J'espere que l'explication aide a comprendre mieux cette ligne.. interessant de la voir ainsi dans le contexte de la reflexion "deux hommes ou un homme"..

Quant a la reference a Scientology, autant que je sache ils n'utilisent pas l'expression (mais "clearing").

bien a vous, (et veuiller excuser quelques expressions etranges..)
C.


Titre: Re: famous blue raincoat/go clear
Posté par: Christina B le 14 Septembre 2005, 00:25:40
Je corrige moi-meme. Ce que j'ai ecrit refere a "go CLEAN". "go clear" est vraiment une phrase que Scientology utilise. Choquant (pour moi).. "go clear" est le procedure qu'on utilise pour atteindre l'etat "clear" - un Clear est sans emotions negatives.
Je dois dire que je prefere une interpretation sans Scientology..

Bien a vous,
C.


Titre: Re: famous blue raincoat
Posté par: walpurgis le 22 Septembre 2005, 05:05:58
j'ai fini mon article sur Cohen (et Dylan). Je l'ai envoyé à 'Crossroads', magazine dans lequel j'écris mes petites chroniques (je suis dans l'ours). Je vous préviendrai s'ils le publient. Je peux vous l'envoyer à titre privé si vous le souhaitez, je vous fais confiance, mais je ne peux pas le mettre en ligne, puisque je l'ai promis à une revue papier
J'y parle surtout des deux premiers albums

cordialement

walpur


Titre: Re: famous blue raincoat
Posté par: Patrice le 26 Septembre 2005, 18:01:43
Si tu veux, tu peux me l'envoyer par MP ou par mail...

 :D

Amicalement,
Patrice.


Titre: Re: famous blue raincoat
Posté par: walpurgis le 03 Octobre 2005, 18:48:52
Je viens de te l'envoyer
mes excuses pour le retard
jerome


Titre: famous blue raincoat
Posté par: FURUIKE le 17 Août 2006, 08:49:41
Oui, peut-être, mais c'est là le problème avec tout ce qu'on appelle sectes ou analogues.

Ce n'est pas parce que ce genre de personnes détournent des expressions issues de la vie de tous les jours (et la langue anglaise vit très bien avec des poncifs !!) que l'expression en elle-même est douteuse ou condamnable.

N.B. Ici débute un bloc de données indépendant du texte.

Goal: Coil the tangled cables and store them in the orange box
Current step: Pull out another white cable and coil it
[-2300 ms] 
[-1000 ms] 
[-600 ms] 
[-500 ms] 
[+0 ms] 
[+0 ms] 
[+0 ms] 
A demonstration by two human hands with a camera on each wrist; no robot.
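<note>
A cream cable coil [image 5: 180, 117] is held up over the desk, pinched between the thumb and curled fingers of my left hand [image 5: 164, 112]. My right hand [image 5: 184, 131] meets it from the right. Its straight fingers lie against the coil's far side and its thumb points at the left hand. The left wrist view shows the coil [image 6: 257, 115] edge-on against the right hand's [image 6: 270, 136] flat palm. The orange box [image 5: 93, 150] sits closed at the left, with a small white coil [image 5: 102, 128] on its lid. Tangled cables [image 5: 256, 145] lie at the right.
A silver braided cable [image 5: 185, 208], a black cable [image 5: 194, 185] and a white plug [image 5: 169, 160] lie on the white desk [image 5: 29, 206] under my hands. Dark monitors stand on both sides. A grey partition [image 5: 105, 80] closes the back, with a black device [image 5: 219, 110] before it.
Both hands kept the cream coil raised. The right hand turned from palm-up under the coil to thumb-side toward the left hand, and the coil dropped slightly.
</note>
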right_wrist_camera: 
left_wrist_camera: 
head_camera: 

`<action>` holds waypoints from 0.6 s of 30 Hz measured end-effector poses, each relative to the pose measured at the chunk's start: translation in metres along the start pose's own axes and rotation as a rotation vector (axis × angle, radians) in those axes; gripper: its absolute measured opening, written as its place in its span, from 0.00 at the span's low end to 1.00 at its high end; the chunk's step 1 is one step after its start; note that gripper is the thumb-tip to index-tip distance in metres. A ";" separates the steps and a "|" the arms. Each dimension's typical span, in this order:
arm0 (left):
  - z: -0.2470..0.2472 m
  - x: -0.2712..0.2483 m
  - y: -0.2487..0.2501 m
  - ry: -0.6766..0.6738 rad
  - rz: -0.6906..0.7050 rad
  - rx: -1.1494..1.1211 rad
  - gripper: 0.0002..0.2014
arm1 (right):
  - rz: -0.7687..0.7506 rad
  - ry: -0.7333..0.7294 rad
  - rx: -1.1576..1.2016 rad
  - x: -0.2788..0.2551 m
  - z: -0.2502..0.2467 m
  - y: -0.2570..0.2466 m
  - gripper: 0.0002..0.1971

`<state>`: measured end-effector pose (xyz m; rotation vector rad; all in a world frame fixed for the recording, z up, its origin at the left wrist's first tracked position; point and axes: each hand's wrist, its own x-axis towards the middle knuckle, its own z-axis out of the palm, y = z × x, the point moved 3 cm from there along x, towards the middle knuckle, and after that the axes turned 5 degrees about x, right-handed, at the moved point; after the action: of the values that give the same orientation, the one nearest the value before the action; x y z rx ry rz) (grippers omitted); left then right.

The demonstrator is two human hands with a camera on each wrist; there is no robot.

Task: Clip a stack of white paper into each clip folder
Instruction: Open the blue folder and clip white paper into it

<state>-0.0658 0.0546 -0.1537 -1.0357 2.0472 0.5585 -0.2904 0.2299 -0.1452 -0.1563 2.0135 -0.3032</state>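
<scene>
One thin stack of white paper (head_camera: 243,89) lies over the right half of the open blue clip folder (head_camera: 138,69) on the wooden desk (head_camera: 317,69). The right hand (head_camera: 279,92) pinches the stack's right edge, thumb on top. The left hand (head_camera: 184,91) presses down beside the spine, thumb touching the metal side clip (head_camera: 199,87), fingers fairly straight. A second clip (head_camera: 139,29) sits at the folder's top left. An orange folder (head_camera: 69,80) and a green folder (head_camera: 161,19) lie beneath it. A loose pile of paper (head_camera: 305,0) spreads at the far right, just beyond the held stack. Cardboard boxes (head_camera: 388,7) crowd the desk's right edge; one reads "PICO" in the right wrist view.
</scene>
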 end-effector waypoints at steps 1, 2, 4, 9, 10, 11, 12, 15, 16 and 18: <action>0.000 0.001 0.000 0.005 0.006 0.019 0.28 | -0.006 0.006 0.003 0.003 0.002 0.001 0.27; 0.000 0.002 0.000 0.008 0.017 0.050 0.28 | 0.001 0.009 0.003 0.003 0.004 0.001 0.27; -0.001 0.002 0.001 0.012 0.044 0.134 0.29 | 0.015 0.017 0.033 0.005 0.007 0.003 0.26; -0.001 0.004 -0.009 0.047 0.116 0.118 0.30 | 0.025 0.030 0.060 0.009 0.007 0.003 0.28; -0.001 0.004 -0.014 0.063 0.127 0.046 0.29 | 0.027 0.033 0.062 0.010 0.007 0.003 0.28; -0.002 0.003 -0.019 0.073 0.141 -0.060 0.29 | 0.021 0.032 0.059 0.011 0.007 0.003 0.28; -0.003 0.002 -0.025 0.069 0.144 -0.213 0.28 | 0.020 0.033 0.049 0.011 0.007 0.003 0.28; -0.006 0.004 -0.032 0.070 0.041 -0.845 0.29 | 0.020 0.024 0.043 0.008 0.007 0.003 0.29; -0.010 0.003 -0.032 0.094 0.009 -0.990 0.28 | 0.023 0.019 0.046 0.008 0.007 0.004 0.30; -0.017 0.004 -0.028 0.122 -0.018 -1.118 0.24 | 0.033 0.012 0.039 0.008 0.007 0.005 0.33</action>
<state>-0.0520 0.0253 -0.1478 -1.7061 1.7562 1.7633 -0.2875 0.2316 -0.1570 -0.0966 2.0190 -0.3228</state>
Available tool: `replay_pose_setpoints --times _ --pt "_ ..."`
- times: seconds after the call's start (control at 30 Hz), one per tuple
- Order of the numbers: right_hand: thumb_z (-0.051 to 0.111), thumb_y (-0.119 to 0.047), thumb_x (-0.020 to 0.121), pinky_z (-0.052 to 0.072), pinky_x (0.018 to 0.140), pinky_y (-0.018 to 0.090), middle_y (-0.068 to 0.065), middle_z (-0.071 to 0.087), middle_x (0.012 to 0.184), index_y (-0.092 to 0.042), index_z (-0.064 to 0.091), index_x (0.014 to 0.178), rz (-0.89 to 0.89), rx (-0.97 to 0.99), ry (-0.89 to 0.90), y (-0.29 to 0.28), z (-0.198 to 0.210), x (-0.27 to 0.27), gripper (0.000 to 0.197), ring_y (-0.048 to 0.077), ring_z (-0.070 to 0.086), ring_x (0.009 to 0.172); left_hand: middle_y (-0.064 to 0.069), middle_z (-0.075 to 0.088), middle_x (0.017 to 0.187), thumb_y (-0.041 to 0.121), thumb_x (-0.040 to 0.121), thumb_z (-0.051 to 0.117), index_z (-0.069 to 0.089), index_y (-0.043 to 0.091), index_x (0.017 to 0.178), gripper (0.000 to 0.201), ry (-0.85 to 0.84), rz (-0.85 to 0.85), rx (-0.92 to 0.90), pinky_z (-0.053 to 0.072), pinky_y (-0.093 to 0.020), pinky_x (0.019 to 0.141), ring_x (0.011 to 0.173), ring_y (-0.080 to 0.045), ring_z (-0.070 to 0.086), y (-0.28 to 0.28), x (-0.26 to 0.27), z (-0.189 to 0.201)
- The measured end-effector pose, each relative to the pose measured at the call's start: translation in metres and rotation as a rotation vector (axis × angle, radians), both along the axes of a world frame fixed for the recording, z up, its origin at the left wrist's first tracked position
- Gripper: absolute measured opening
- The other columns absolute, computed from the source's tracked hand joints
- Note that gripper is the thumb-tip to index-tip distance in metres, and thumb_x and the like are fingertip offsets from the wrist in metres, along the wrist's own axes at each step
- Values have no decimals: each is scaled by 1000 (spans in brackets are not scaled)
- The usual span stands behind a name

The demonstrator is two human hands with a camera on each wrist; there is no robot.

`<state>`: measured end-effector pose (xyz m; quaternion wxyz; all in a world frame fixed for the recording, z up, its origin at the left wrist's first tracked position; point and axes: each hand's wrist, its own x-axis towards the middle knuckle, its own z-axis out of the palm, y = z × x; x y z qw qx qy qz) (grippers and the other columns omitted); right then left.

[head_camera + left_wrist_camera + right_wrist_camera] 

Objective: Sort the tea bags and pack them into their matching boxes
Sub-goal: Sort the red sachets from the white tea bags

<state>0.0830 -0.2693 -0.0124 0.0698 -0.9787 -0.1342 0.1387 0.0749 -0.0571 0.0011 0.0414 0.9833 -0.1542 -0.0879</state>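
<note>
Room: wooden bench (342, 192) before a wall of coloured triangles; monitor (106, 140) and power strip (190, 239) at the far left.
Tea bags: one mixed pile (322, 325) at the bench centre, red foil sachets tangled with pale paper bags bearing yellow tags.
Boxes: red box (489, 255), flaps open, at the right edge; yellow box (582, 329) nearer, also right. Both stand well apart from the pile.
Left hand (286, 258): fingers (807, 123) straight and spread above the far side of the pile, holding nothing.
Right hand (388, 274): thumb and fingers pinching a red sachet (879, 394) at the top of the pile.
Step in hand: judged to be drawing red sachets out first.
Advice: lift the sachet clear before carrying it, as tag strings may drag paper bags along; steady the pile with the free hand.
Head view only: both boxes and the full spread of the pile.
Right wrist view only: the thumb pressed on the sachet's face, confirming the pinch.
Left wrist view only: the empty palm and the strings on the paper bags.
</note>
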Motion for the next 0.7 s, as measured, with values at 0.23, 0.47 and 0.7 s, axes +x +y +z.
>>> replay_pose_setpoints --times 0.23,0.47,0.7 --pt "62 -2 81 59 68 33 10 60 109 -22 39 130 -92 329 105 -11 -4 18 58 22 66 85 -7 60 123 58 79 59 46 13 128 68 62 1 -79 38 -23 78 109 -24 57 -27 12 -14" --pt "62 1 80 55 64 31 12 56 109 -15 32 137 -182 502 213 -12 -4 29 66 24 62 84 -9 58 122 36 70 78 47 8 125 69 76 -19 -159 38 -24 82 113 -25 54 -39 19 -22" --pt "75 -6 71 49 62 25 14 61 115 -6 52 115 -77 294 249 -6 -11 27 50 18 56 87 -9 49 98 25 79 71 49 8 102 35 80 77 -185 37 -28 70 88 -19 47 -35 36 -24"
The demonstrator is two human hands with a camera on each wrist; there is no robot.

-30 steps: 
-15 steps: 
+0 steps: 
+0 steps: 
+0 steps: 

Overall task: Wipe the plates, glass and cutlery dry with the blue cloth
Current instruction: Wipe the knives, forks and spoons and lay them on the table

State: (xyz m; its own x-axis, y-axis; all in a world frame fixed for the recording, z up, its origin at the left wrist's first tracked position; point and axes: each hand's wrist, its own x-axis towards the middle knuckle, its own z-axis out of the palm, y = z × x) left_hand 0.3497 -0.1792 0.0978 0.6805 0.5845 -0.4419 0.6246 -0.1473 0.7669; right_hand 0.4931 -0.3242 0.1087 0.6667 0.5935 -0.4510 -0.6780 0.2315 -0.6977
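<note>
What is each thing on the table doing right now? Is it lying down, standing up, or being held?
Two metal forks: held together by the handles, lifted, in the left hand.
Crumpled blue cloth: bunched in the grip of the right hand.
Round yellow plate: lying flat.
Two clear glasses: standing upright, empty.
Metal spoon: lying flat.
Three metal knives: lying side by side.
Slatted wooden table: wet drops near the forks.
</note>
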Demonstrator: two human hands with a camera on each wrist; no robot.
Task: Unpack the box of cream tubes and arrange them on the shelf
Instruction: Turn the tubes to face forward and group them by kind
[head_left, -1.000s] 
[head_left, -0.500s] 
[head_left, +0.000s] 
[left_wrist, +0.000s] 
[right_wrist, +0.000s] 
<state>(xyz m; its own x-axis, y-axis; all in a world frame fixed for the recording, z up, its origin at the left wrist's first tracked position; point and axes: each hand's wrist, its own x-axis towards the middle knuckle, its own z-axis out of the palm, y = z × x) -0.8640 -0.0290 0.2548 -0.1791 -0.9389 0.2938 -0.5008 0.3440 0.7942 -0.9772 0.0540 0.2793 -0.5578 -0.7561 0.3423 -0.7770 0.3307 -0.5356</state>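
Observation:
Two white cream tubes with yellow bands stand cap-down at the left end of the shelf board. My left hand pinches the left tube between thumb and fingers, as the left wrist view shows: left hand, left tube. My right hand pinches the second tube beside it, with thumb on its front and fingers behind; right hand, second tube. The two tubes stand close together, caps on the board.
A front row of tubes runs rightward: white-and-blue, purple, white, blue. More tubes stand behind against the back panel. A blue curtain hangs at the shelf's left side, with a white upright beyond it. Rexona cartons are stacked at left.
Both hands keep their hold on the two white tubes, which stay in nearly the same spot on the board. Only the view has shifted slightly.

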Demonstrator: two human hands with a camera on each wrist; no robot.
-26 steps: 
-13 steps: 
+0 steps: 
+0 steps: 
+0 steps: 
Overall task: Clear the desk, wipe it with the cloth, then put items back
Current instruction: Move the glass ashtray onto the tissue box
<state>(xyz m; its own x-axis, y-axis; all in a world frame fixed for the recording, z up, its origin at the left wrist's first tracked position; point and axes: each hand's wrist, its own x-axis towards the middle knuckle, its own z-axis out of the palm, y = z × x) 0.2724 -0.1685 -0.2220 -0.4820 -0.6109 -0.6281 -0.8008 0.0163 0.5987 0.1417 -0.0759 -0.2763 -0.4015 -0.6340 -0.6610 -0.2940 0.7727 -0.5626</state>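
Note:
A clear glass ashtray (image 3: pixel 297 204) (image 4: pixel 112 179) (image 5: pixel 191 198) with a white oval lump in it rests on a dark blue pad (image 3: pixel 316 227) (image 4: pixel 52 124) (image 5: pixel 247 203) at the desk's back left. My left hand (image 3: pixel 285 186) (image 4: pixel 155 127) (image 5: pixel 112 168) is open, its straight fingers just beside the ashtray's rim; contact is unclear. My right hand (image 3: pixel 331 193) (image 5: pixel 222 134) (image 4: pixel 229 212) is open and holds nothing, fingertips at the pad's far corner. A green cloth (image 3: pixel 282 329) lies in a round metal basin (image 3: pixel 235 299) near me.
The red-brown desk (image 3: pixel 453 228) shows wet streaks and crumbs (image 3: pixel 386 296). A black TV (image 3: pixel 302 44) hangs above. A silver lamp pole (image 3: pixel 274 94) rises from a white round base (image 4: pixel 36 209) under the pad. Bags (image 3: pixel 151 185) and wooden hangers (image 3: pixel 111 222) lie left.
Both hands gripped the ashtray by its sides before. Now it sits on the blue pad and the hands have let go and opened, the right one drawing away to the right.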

Il faut savoir faire la différence ! Et je ne pense pas que Cohen, avec sa culture, ait jamais été intéressé par ce mouvement...

D'ailleurs, dans Dress Rehearsal Rag, il fait une allusion directe aux Rosicruciens. Je n'en ai jamais déduit quoi que ce soit.
Sauf peut-être que tous ces mouvements intellectualisants étaient "trop" pour Cohen, dans le sens où ils ne pouvaient rien lui apporter... et qu'il souffrait peut-être de voir des proches s'y intéresser ou s'y engager.